Nothing bewildering here: the foreword is written by Kaufman's son Raun, who is, sixteen years after the first book about him appeared, grateful to his parents for their open-minded attitude. At least as important as being cured, he says, is the fact that his family always accepted him for who he was. He takes some shots at the “experts” in the field of autism and has a good word to say for “false hope.” The kind you put in quotation marks—“How in the world can anyone put these two words together?” he writes—the kind Raun is plainly the product of. We also learn, in the foreword, that this young man whom the doctors once called “a tragedy” is in college, on the debating team, reads Stephen King, has a girlfriend, and is politically aware and active. The foreword is, in many ways, a thrilling document. Raun's voice, on the page, is quirky, a little stiff, a little too propped up by self-esteem; nevertheless, this is the voice of a recovered child. Raun is also a poster boy. The aspects of the original memoir which were vaguely irritating, like its author's self-congratulatory style, are less subtle in the sequel. The senior Kaufman appeared to have an agenda or the beginning of one in
Son-Rise,
though it was hard to pinpoint. In
Son-Rise: The Miracle Continues,
it's impossible to miss. The further you read in the sequel the more you realize this is a book-length infomercial for what has turned into a bustling cottage industry. The Kaufmans' trademarked Option Institute offers, according to the dust jacket, “programs for families with special children as well as for adults who come to learn the Kaufmans' self-accepting and empowering process.” Today, the Option Institute's website offers seminars and workshops on everything from autism awareness to self-empowerment. You can also order one of Kaufman's twelve bestselling books including
Happiness Is a Choice
and
To Love Is to Be Happy With.
The miracle, indeed, continues.

I googled Clara Claiborne Park recently, hoping that I might be able to get in touch with her, that she might have her own website or an email address where I could contact her. It's so easy to find people today you take it for granted that you can find everyone. I'm not sure what I wanted to say, maybe ask for an update, find out if one more sequel was on the way. In the epilogue to
The Siege,
Park recounts how she never intended to write a book about her then six-year-old daughter. She wanted, instead, to wait and see how the story ended. “Though memory tricks us often enough,” she adds, “that memory must be true; I could not possibly have invented words so touchingly, so piercingly naive. I imagined, then, that the story could have an ending.”

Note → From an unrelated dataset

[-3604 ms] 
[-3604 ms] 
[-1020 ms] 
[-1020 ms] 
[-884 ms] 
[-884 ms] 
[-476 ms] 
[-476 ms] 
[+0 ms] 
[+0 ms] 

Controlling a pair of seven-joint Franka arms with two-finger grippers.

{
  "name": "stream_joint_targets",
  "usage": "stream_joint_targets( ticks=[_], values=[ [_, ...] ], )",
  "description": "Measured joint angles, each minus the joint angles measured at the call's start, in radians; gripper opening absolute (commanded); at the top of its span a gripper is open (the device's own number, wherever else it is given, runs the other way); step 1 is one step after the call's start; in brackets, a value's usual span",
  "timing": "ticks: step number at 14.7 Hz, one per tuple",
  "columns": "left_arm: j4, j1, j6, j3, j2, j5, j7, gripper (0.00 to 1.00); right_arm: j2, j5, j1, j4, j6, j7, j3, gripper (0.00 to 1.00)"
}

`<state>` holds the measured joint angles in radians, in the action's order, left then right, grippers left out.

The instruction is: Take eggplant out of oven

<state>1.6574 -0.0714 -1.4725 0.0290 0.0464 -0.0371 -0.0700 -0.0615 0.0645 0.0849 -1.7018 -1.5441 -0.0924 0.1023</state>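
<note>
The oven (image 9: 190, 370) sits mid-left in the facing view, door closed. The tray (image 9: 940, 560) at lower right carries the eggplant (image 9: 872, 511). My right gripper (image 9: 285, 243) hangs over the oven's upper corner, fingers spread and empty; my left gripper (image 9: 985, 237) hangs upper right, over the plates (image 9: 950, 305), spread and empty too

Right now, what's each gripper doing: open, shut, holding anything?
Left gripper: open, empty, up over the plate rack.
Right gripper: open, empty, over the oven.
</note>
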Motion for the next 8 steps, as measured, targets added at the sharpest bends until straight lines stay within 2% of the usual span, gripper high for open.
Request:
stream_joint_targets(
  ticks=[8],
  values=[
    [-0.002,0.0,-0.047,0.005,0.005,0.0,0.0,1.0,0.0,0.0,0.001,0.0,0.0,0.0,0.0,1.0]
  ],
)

What I learned from my internet search was that Park had died a month earlier at the age of eighty-six. Her obituary in the
New York Times
credits her with being a pioneer in raising awareness about autism, in making children with the disorder a little more understood and their parents a little less isolated. It goes some way towards describing a woman with quiet dignity and unrelenting determination. It also provides that update, that sequel, on Park's lifelong subject: “At Williams College, where (Jessy) has been employed since high school, a sign on the door of her workplace says, Jessica H. Park Mailroom.” It was good to know. It was also a reminder of what Park once said about true-life stories, how they do not end, how we only stop telling them.